* **INSTRUCTIONS TO FOLLOW**
Where a line of the records contains the word "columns", show that line.

== Segment start ==

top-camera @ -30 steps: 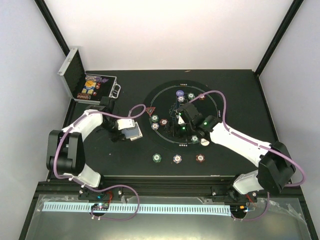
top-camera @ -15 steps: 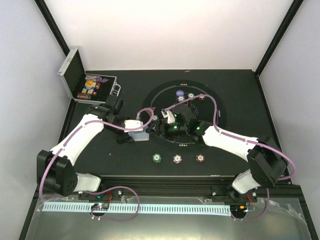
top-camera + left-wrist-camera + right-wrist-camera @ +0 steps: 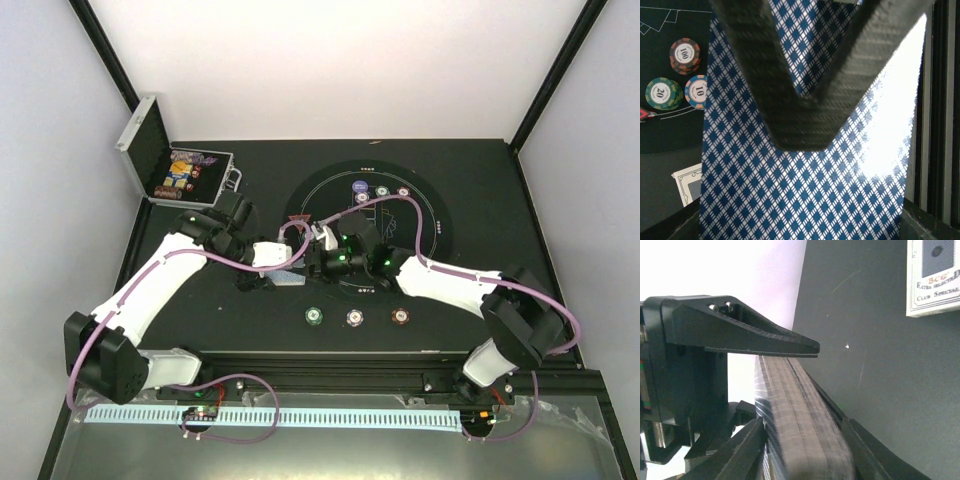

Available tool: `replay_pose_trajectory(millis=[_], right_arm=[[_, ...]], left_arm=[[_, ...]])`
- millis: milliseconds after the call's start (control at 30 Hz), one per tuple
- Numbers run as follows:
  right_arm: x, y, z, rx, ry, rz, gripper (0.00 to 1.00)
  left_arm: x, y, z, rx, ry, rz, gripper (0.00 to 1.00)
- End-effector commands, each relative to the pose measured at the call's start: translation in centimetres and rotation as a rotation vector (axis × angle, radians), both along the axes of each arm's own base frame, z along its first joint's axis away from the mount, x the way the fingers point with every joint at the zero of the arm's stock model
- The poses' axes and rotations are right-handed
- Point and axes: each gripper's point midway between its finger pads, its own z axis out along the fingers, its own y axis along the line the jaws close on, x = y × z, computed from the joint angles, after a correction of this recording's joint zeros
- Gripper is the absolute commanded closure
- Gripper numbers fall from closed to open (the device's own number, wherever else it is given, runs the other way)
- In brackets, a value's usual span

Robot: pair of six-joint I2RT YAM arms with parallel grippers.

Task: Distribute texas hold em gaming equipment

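left pincer is clamping the card deck above the desk, a bit left of centre, roughly midway between the near and far edges. right pincer is crowding right up against the deck. The right wrist view is showing the stack edge-on with black wedges around it, and I'm not managing to sort whose they are, so I can't tell if it's clamping or just gaping around the cards.

Handling call: the deck is reading as light, glossy and loosely stacked, so cards are likely sliding on each other. I'm favouring a pinch across the flat faces for the stack, and peeling singles off a free edge.

chip row is lying toward the near edge, far chips toward the far edge. They're looking stiff, small and low, so I'm favouring rim grabs.

The deck is filling the left wrist view and hiding what's under it. Card faces and count aren't showing. card box is getting cut off by the frame.
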Motion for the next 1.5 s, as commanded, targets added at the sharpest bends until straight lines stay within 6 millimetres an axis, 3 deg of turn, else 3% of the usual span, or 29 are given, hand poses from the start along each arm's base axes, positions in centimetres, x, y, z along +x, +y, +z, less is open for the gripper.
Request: replay_pose_trajectory(millis=[0, 100, 133, 200, 267, 300, 467, 633, 900, 1167, 1467], right_arm=[[-0.7, 1.2, 0.4, 0.042, 0.005, 0.036, 0.66], [-0.8, 1.2, -0.1, 0.042, 0.02, 0.033, 0.83], [-0.9, 1.1, -0.2, 0.043, 0.022, 0.032, 0.87], [-0.9, 1.1, -0.4, 0.043, 0.025, 0.033, 0.92], [-1.1, 1.0, -0.4, 0.046, 0.028, 0.036, 0.95], [-1.1, 1.0, -0.4, 0.049, 0.03, 0.039, 0.95], [-1.5, 1.1, -0.2, 0.068, 0.034, 0.055, 0.96], [-1.9, 1.5, 0.4, 0.086, 0.033, 0.071, 0.96], [-2.6, 2.3, 1.4, 0.106, 0.028, 0.093, 0.96], [-2.4, 2.6, 1.3, 0.112, 0.04, 0.088, 0.97], [-2.3, 2.6, 0.8, 0.104, 0.051, 0.078, 0.99]], left_arm=[[0.0, -0.7, 2.1, -0.043, -0.04, -0.003, 0.98], [0.1, -0.7, 2.2, -0.044, -0.044, 0.004, 0.97], [0.1, -0.8, 2.4, -0.049, -0.046, 0.007, 0.88], [-0.2, -0.9, 2.6, -0.068, -0.044, 0.001, 0.37], [-0.7, -1.3, 2.9, -0.106, -0.06, -0.018, 0.07], [-0.9, -1.6, 3.2, -0.133, -0.081, -0.037, 0.02], [-2.4, -2.6, 4.1, -0.235, -0.146, -0.107, 0.01], [-3.0, -2.9, 3.1, -0.203, -0.066, -0.134, 0.01], [-2.2, -3.0, 1.9, -0.181, -0.058, -0.112, 0.01], [-2.5, -2.8, 0.3, -0.147, 0.0, -0.093, 0.12], [-2.0, -2.1, -0.7, -0.111, -0.018, -0.039, 0.1]])
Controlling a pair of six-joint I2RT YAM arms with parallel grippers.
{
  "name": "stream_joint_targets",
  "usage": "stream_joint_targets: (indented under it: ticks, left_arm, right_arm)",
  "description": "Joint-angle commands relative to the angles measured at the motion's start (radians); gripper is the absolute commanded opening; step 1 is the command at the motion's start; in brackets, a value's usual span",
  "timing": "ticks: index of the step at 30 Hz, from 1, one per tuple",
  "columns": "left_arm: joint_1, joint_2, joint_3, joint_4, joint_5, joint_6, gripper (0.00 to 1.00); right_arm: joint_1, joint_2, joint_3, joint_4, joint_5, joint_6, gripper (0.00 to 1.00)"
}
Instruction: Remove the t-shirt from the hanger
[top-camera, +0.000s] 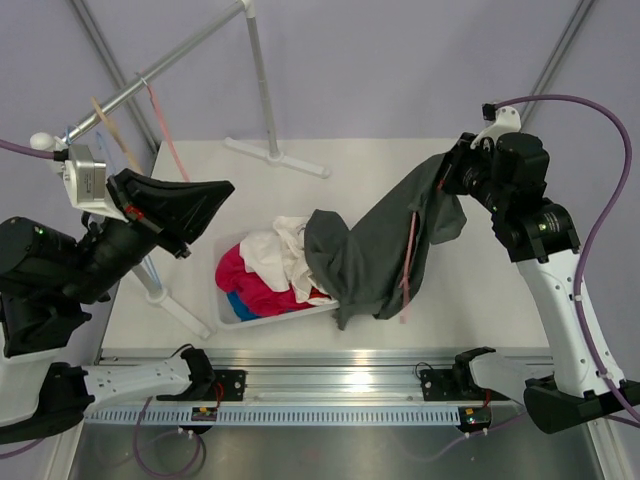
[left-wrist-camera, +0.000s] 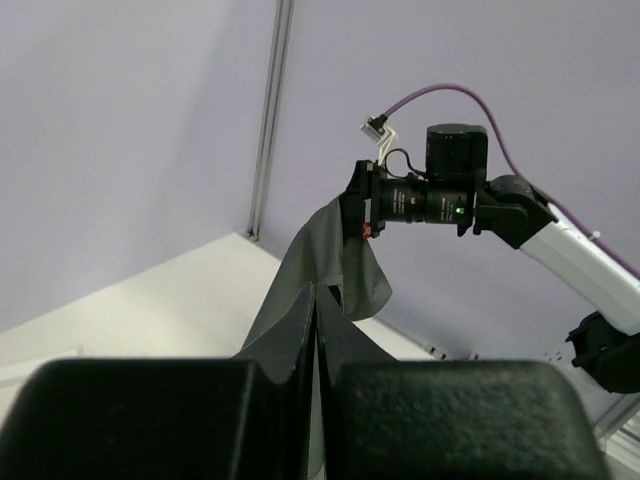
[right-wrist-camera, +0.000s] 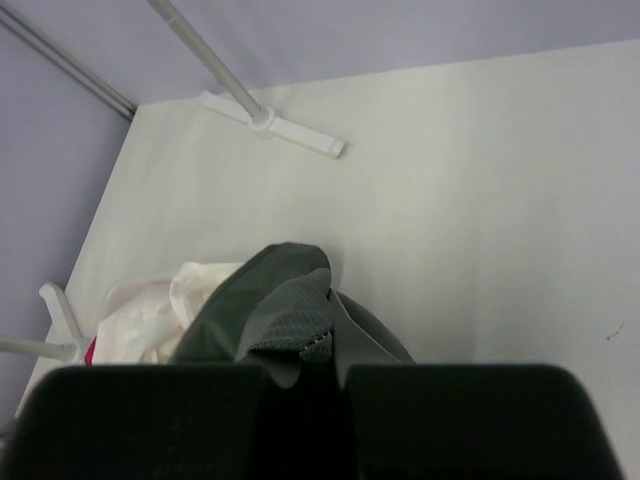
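**Grey t-shirt held up at the right of the basket, hanger in it**

My right gripper (top-camera: 447, 180) is clamped on a bunch of the t-shirt (top-camera: 370, 255), up above the table (top-camera: 490, 300) and off to the right of the basket (top-camera: 225, 316), on its far side. In my right wrist view the dark cloth (right-wrist-camera: 270, 300) is pinched between my fingers (right-wrist-camera: 450, 420) and bulges out ahead of them. From that grip the t-shirt slopes down to the basket, and its low end lies over the basket's right rim and on the clothes inside. The hanger (top-camera: 410, 260) shows as a thin pink line running down the cloth just right of the basket, with its lower end poking out past the hem.

My left gripper (top-camera: 222, 190) is in the air to the left of the basket, well apart from the t-shirt. Its fingers (left-wrist-camera: 290, 330) are pressed together with nothing between them, and they point across at the hanging cloth (left-wrist-camera: 320, 250) and my right arm.

In the basket lie a white garment (top-camera: 275, 250) and a red one (top-camera: 245, 282).
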Motion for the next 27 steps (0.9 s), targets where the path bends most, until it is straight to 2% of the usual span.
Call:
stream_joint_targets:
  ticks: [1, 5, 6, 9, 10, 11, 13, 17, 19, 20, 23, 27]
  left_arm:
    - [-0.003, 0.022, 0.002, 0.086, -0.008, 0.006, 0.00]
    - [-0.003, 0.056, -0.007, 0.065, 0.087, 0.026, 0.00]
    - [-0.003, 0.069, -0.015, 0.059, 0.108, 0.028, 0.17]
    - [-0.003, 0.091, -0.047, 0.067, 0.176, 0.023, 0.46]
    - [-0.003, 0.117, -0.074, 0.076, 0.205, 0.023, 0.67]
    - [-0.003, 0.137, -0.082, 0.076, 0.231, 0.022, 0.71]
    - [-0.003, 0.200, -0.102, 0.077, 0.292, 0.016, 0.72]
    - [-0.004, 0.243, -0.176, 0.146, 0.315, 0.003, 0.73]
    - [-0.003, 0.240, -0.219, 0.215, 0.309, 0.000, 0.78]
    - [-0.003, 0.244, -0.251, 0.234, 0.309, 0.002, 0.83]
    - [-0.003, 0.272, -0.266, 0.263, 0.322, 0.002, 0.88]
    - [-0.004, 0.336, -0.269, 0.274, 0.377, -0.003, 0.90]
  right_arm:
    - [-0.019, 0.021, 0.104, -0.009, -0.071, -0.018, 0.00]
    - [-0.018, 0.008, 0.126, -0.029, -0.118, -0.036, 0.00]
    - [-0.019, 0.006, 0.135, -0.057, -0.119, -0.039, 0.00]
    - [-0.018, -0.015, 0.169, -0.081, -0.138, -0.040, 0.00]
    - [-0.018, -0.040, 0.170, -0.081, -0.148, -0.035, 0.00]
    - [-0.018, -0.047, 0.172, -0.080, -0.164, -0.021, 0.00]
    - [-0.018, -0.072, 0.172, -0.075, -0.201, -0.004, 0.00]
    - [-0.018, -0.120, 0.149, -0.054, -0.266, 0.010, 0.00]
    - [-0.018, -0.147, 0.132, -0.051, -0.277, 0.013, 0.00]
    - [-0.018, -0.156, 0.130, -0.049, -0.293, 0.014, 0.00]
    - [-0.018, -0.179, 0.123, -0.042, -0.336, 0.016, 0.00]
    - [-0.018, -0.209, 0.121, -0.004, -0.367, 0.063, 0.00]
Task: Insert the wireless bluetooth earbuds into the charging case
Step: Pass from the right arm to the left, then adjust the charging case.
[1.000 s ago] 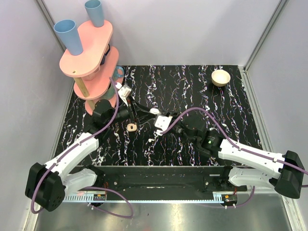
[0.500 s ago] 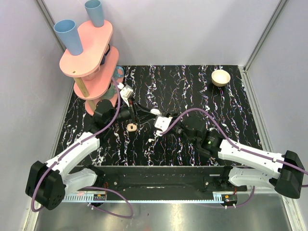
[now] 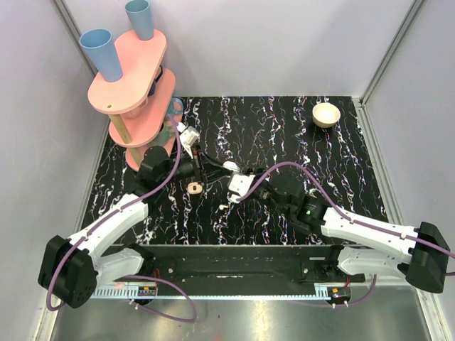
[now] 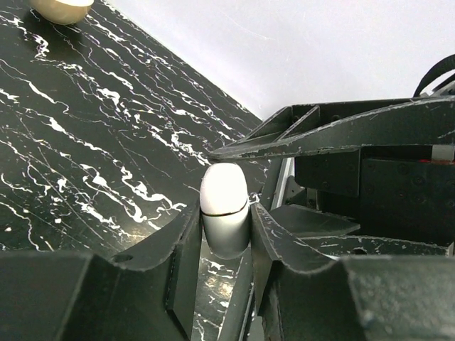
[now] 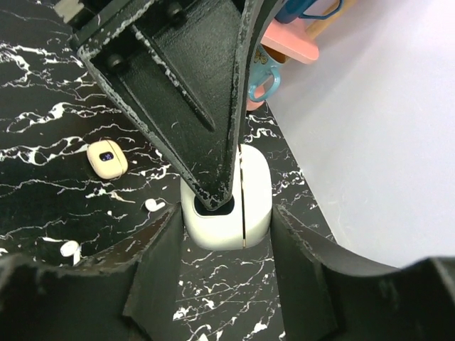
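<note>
Left hand (image 4: 225, 220): closed right down, your fingertips pinching the white case (image 5: 257, 202) from either side. In the right wrist view they meet at a dark patch on its face.
Right hand (image 5: 227, 217): partly closed, its fingers touching the case's two flanks, so both your hands grip the same thing.
Case: mid-bench (image 3: 284, 128), between the two hands. A seam runs down it, but you cannot tell whether the lid is open, nor whether it rests on the bench or hangs just above it.
Earbuds (image 5: 151, 204): both lie loose on the bench. One is just beside the case; the other earbud (image 5: 70, 248) is farther off, nearer your right wrist.
Cream piece (image 5: 106, 158): flat on the bench, dark centre up, apart from the case, with no hand on it.
Done: by the look of it, only securing the case.
Left: nearly all of it. Neither earbud is picked up or seated. You probably need the lid open first, then each bud fetched and set in its socket.
</note>
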Controlling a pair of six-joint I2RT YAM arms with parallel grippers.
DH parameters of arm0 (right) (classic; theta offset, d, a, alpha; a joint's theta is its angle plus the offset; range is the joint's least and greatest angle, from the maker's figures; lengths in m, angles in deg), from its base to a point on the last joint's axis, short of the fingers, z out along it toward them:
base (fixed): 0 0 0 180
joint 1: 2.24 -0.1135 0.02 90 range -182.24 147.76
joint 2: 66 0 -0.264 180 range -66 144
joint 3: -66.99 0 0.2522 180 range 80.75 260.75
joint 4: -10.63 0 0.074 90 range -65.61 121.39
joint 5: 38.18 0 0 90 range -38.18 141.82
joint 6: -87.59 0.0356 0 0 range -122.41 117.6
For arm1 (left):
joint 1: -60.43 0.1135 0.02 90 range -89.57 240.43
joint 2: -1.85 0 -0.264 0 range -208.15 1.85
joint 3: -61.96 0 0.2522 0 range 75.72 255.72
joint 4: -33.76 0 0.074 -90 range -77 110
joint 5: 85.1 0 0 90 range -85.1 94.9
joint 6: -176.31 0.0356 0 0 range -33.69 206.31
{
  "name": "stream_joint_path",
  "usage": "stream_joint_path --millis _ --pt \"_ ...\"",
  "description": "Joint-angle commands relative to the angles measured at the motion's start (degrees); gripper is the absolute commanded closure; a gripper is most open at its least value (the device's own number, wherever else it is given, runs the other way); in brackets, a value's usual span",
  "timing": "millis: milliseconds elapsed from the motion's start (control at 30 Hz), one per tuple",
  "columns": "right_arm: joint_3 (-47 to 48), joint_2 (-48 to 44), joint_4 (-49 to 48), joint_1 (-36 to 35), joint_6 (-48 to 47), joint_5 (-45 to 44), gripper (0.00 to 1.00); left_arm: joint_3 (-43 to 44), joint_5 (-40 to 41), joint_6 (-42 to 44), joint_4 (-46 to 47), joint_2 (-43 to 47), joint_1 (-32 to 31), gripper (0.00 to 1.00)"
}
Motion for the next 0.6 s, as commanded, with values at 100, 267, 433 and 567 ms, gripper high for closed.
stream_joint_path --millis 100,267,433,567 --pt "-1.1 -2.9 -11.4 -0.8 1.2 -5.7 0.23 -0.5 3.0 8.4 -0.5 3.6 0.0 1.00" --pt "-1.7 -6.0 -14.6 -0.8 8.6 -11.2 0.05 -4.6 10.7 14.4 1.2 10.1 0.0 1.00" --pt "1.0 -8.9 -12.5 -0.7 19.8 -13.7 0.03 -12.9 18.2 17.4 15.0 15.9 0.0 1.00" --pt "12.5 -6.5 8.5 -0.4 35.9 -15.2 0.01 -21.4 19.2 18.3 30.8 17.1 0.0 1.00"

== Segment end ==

* **EXERCISE SOLUTION**
  "columns": "left_arm: joint_1, joint_2, joint_3, joint_4, joint_5, joint_6, gripper (0.00 to 1.00); right_arm: joint_1, joint_2, joint_3, joint_4, joint_5, joint_6, gripper (0.00 to 1.00)"
  "columns": "right_arm: joint_3 (-47 to 48), joint_2 (-48 to 44), joint_4 (-49 to 48), joint_1 (-36 to 35), joint_6 (-48 to 47), joint_5 (-45 to 44), gripper (0.00 to 1.00); left_arm: joint_3 (-43 to 44), joint_5 (-40 to 41), joint_6 (-42 to 44), joint_4 (-46 to 47), joint_2 (-43 to 47), joint_1 (-32 to 31), gripper (0.00 to 1.00)"

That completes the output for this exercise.